◆ Task brief ◆
In the entries below, identify every line with the string "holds" and copy it.

Source records:
************
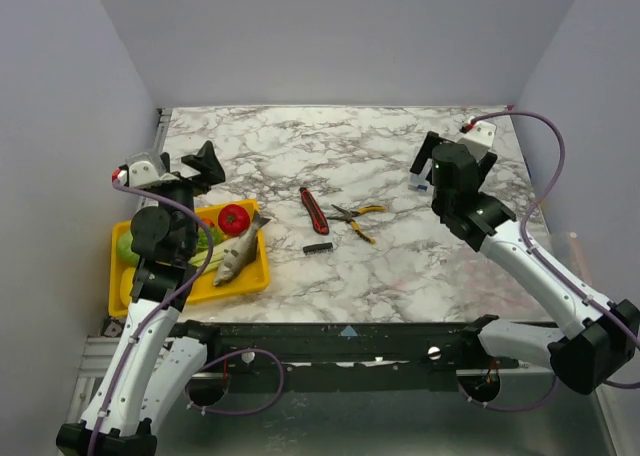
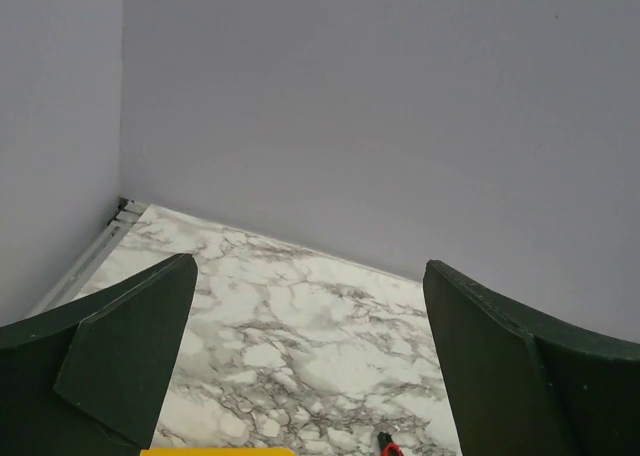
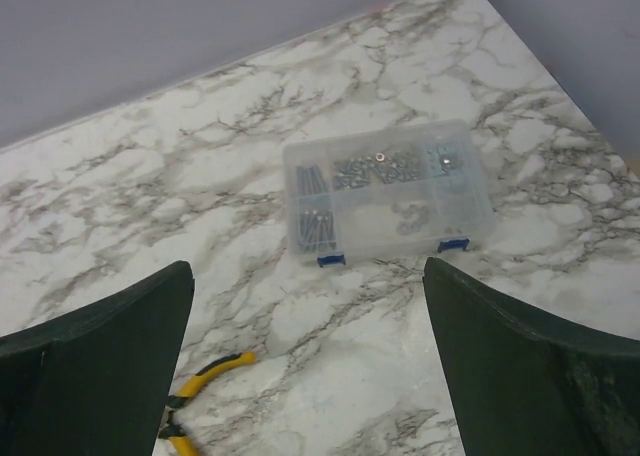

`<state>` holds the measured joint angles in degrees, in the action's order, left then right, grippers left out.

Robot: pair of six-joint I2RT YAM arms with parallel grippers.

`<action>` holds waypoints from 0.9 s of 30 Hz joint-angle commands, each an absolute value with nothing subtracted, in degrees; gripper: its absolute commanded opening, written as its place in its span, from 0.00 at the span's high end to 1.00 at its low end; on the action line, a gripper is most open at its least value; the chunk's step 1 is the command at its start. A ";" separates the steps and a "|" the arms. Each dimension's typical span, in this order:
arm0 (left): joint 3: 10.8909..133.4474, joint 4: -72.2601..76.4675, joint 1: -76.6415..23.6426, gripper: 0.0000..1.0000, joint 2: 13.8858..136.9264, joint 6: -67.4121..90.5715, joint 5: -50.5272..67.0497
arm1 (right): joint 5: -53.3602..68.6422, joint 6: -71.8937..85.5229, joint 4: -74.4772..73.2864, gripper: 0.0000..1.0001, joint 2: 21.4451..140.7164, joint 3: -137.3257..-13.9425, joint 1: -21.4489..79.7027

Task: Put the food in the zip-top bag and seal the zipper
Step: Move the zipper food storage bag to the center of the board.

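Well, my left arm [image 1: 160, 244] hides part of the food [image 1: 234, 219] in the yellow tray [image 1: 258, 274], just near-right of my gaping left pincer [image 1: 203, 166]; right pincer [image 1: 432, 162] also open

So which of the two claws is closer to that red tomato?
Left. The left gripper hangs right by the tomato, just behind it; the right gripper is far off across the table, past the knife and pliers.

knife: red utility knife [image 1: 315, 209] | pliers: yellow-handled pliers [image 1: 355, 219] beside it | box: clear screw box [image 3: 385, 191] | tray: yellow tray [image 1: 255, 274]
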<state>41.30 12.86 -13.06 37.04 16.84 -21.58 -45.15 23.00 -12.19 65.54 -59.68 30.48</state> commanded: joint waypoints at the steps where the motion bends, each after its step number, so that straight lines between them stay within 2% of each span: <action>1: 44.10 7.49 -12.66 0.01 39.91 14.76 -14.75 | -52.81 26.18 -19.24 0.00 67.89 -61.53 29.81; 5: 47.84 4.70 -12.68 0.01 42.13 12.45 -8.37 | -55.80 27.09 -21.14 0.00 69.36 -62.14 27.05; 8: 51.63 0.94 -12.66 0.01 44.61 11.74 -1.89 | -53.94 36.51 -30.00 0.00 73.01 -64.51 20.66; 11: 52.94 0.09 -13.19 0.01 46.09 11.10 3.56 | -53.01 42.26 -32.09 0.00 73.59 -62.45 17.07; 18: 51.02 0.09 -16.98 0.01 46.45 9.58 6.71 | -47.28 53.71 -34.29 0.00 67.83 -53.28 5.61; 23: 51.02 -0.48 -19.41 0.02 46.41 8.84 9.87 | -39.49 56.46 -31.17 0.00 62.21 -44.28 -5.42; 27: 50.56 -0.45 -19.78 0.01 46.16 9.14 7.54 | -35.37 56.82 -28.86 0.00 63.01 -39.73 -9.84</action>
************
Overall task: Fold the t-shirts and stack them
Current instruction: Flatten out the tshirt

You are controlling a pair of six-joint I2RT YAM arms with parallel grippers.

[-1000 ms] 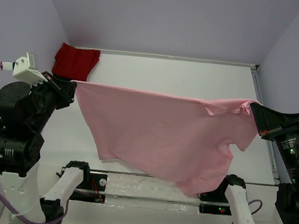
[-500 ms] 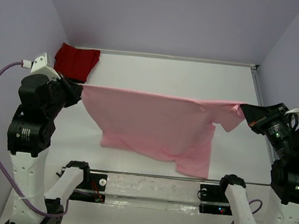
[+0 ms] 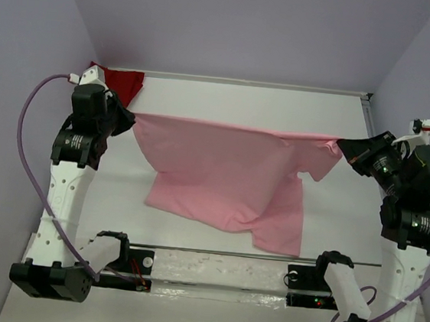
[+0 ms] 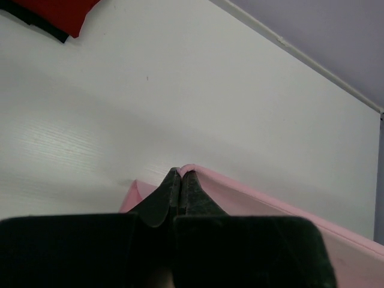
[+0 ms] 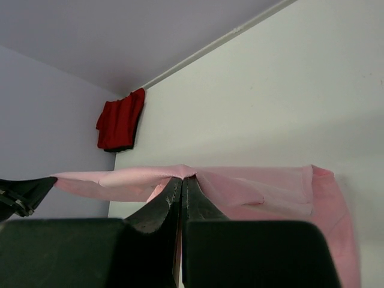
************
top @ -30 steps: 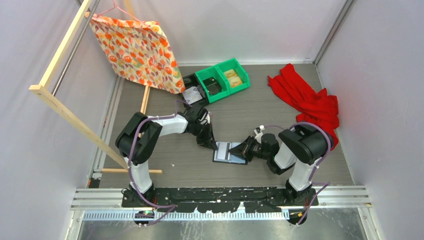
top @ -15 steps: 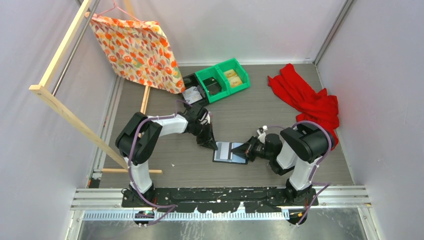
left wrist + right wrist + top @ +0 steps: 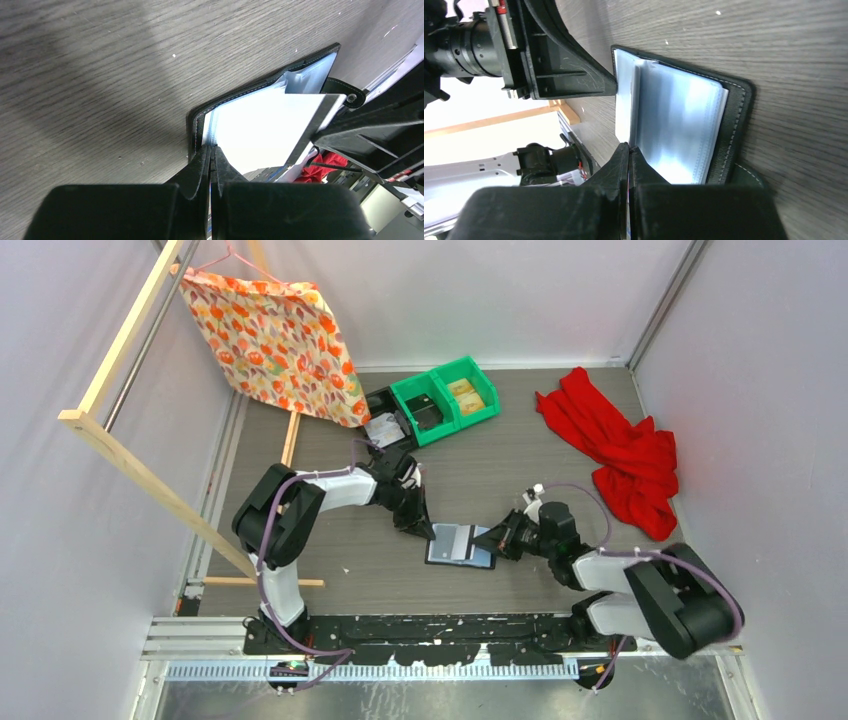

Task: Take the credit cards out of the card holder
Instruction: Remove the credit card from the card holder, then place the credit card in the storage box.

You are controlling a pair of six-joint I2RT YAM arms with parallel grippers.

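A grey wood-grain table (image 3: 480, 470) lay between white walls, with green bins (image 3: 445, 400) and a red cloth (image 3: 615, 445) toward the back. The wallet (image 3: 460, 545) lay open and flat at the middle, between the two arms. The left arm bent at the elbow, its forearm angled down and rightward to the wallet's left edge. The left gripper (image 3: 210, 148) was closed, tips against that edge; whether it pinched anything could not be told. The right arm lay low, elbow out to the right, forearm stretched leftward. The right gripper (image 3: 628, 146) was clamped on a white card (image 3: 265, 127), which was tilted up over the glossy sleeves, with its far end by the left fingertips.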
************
◆ Answer section ◆
`<state>` holds the measured joint angles in degrees, in the action's order, left then right, grippers left out.
`<action>` holds waypoints from 0.9 s of 30 Hz joint-angle commands, each an absolute value with nothing subtracted, in degrees; gripper: its absolute commanded opening, written as its place in its span, from 0.00 at the span's high end to 1.00 at its low end; on the action line, a gripper is most open at its least value; the chunk's step 1 is the command at its start. A ";" separates the steps and a "|" the arms. Each dimension's typical span, in this order:

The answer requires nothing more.